一般的に香港は金融都市として有名で、近年は北京の中国政府からの規制圧力が高まってはいるものの、フィンテック分野のイノベーションは盛んだ。しかし、香港は中国の深センとの競争にもさらされている。深センのGDPは2015年に2690億ドル(約30兆円)に達し、香港のGDPの2740億ドル(2013年の数字)に迫っている。

深センではホワイトカラー人口が増加し、一人あたりGDPも上昇。深セン証券取引所では株価の上昇が続いている。ハードウェア分野のシリコンバレーと呼ばれる深センは、ドローンのDJIや、スマホ業界の巨人であるファーウェイが本拠を置き、近年では遺伝子分析を行うBGI等の先進的企業も現れた。

香港島から深センへの距離は電車でわずか75分。しかも、香港の人口は700万人で、深センがイノベーション都市としての存在感を増す中で、果たして香港はこれからどこに向かうべきなのかという議論が起きるのは当然だ。

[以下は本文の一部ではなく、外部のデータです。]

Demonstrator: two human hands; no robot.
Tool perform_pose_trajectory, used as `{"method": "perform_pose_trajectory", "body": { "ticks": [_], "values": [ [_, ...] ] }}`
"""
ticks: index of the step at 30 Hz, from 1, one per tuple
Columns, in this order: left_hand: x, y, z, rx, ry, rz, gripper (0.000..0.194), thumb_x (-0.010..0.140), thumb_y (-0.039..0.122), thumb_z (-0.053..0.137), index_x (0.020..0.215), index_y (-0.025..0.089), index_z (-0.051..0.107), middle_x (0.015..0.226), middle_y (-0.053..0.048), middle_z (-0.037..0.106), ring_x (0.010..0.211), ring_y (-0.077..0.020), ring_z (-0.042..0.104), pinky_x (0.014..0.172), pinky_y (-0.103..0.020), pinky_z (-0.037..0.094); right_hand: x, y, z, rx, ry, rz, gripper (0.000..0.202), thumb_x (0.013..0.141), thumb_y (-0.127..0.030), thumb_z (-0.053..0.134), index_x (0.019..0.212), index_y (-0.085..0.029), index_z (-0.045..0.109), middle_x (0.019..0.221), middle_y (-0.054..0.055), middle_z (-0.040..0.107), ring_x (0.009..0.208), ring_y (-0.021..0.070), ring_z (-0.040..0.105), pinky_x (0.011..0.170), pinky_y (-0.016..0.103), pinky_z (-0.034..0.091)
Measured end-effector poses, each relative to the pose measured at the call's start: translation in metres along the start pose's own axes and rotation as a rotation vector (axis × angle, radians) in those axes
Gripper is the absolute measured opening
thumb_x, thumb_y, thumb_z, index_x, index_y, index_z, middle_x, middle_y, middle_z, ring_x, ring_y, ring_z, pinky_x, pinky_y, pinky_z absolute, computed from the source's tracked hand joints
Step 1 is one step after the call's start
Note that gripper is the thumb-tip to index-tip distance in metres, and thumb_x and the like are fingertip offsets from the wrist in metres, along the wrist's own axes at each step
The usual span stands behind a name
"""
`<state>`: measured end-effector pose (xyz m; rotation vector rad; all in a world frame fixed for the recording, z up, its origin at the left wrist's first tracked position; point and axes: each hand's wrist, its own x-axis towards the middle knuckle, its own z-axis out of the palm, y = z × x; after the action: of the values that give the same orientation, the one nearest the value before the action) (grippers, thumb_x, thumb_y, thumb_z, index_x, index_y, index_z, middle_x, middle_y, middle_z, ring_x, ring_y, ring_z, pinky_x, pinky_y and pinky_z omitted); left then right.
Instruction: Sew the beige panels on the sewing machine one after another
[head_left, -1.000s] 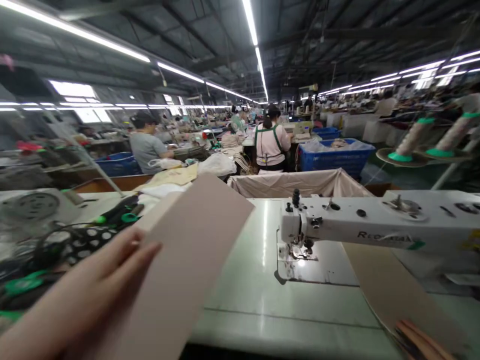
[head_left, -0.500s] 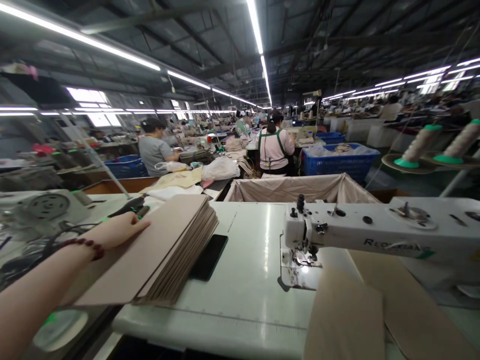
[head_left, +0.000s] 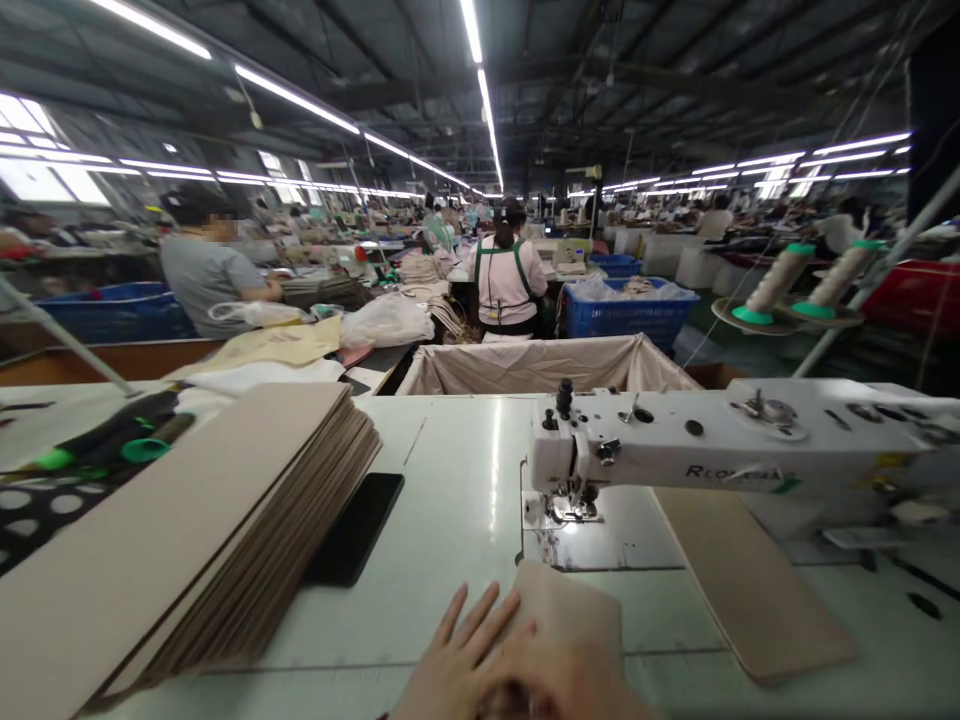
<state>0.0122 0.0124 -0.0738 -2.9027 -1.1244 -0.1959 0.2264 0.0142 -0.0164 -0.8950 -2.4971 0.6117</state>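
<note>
My left hand [head_left: 466, 648] lies with its fingers spread at the bottom middle of the view, the fingertips at the left edge of a beige panel [head_left: 574, 600]. Close against it, my right hand [head_left: 566, 680] is curled over the panel's near part; its fingers are partly hidden and blurred. The panel lies just in front of the needle and presser foot of a white sewing machine [head_left: 645, 450]. Another beige panel [head_left: 757, 590] lies flat beneath the machine arm. To the left is a thick stack of beige panels [head_left: 202, 510].
A black phone [head_left: 356, 530] lies beside the stack. Behind the table [head_left: 442, 500] stands a cloth-lined bin [head_left: 525, 365]. Thread cones [head_left: 776, 285] stand at right. Two co-workers sit ahead, one in grey [head_left: 206, 275] and one in a green-strapped apron [head_left: 506, 275].
My left hand has left the stack and come to the front of the machine. The near beige panel has moved left, and my right hand has come into view. The view has turned right.
</note>
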Motion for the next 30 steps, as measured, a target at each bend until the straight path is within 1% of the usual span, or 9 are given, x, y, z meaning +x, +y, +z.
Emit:
{"method": "perform_pose_trajectory", "body": {
  "ticks": [1,2,4,6,8,11,14,16,30],
  "values": [
    [-0.004,-0.005,0.004,0.019,0.013,-0.043,0.063,0.093,0.032,0.054,0.15,0.033,0.027,0.156,0.0,0.025,0.14,-0.0297,0.03,0.113,-0.053,0.028,0.008,0.019,-0.003,0.002,0.002,0.041,0.043,0.092,-0.02,0.053,0.133,-0.03,0.047,0.129,0.003,0.06,0.112,0.019,0.058,0.094,0.034,0.05],
    [-0.009,-0.01,0.005,0.034,0.027,-0.1,0.062,0.094,0.03,0.052,0.15,0.032,0.027,0.156,0.0,0.025,0.14,-0.0298,0.029,0.113,-0.053,0.028,0.015,0.038,-0.006,-0.03,0.045,0.161,0.052,0.09,-0.014,0.051,0.138,-0.031,0.042,0.133,0.002,0.058,0.117,0.0178,0.056,0.098,0.033,0.047],
    [-0.016,-0.022,0.001,0.051,0.054,-0.213,0.062,0.095,0.023,0.048,0.151,0.029,0.024,0.156,-0.003,0.025,0.141,-0.03,0.028,0.112,-0.055,0.03,0.022,0.071,-0.01,-0.138,0.04,0.297,0.064,0.084,-0.007,0.049,0.142,-0.033,0.038,0.141,0.0,0.051,0.119,0.0188,0.056,0.1,0.034,0.046],
    [-0.018,-0.029,-0.006,0.027,0.05,-0.255,0.064,0.093,0.012,0.042,0.152,0.027,0.021,0.156,-0.003,0.025,0.142,-0.0288,0.027,0.111,-0.055,0.03,0.02,0.093,-0.011,-0.181,0.02,0.34,0.067,0.082,-0.005,0.049,0.142,-0.033,0.039,0.145,-0.002,0.046,0.117,0.021,0.057,0.097,0.036,0.048],
    [-0.014,-0.032,-0.013,-0.034,0.004,-0.21,0.07,0.09,0.003,0.037,0.152,0.03,0.02,0.156,-0.001,0.025,0.142,-0.0267,0.025,0.112,-0.054,0.029,0.011,0.104,-0.01,-0.196,0.023,0.341,0.066,0.081,-0.005,0.048,0.141,-0.034,0.041,0.145,-0.003,0.046,0.117,0.0213,0.057,0.095,0.036,0.049],
    [0.001,-0.033,-0.019,-0.126,-0.053,-0.165,0.066,0.093,0.008,0.041,0.149,0.039,0.025,0.155,0.004,0.026,0.142,-0.0273,0.026,0.113,-0.057,0.025,-0.005,0.105,-0.003,-0.258,0.072,0.372,0.064,0.082,-0.004,0.045,0.139,-0.031,0.042,0.146,-0.003,0.045,0.117,0.0201,0.057,0.094,0.036,0.049],
    [0.02,-0.034,-0.02,-0.192,-0.032,-0.21,0.058,0.096,0.028,0.051,0.148,0.038,0.029,0.155,0.001,0.027,0.141,-0.0313,0.026,0.112,-0.061,0.023,-0.011,0.103,0.003,-0.315,0.094,0.404,0.063,0.084,-0.003,0.043,0.141,-0.029,0.04,0.146,-0.001,0.044,0.115,0.021,0.058,0.091,0.038,0.05],
    [0.03,-0.036,-0.019,-0.226,-0.016,-0.211,0.057,0.095,0.033,0.054,0.147,0.036,0.032,0.155,-0.001,0.029,0.141,-0.0322,0.026,0.112,-0.061,0.023,-0.011,0.102,0.004,-0.333,0.079,0.404,0.063,0.085,-0.005,0.044,0.142,-0.031,0.037,0.146,-0.001,0.044,0.114,0.0213,0.058,0.089,0.037,0.051],
    [0.038,-0.04,-0.017,-0.31,0.003,-0.216,0.051,0.093,0.029,0.056,0.142,0.035,0.042,0.15,-0.001,0.036,0.139,-0.029,0.031,0.116,-0.057,0.022,-0.01,0.105,0.002,-0.377,0.022,0.396,0.065,0.085,-0.008,0.051,0.142,-0.036,0.037,0.146,-0.002,0.044,0.103,0.0217,0.063,0.082,0.036,0.051]
  ]
}}
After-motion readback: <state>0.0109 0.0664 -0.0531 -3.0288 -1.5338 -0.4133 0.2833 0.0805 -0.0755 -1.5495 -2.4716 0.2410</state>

そんな中、深センに比べ香港が一歩先を行くのがヘルステック領域のイノベーションだ。近年は韓国やタイに向かう医療ツアーも増加中だが、香港は次世代のヘルスケア分野のイノベーションで着実に存在感を増している。

先日開催されたイベント「ヘルステック・アジア」では香港の医療関係者らが、この都市の先進医療の取り組みを明らかにした。香港では医療データのデジタル化が急速に進み、数十に及ぶアプリが医療関係者や民間人の健康データ把握し、病院の予約や医療システムの効率的運用の面でも活かされている。近年、香港の医療システムは先進諸国の中でもトップレベルだ。

イベントではテレメディスン(遠隔治療)はもちろん、遺伝子分析を行うゲノミクス、微生物治療やバイオプリンティングといったテーマが盛んに議論され、不眠症治療を行うゴーグル型デバイスのSanaといった先進的デバイスも披露された。さらにVRマシンを用いて幻肢痛(難治性の疼痛)を改善する製品のプロトタイプも公開された。

社会の高齢化が進む中で、全く新しいヘルスケアテクノロジーへの需要が高まっている。米国の限られた都市で自動運転のテストが行われているように、将来的には香港がヘルスケア領域の実験場的役割を果たすのかもしれない。

ハイテク製品が世界のどこよりも安価で製造可能な深センの隣に位置する香港は、その地理的メリットを活かし、ヘルスケアテクノロジーの最先端を切り拓く可能性に満ちている。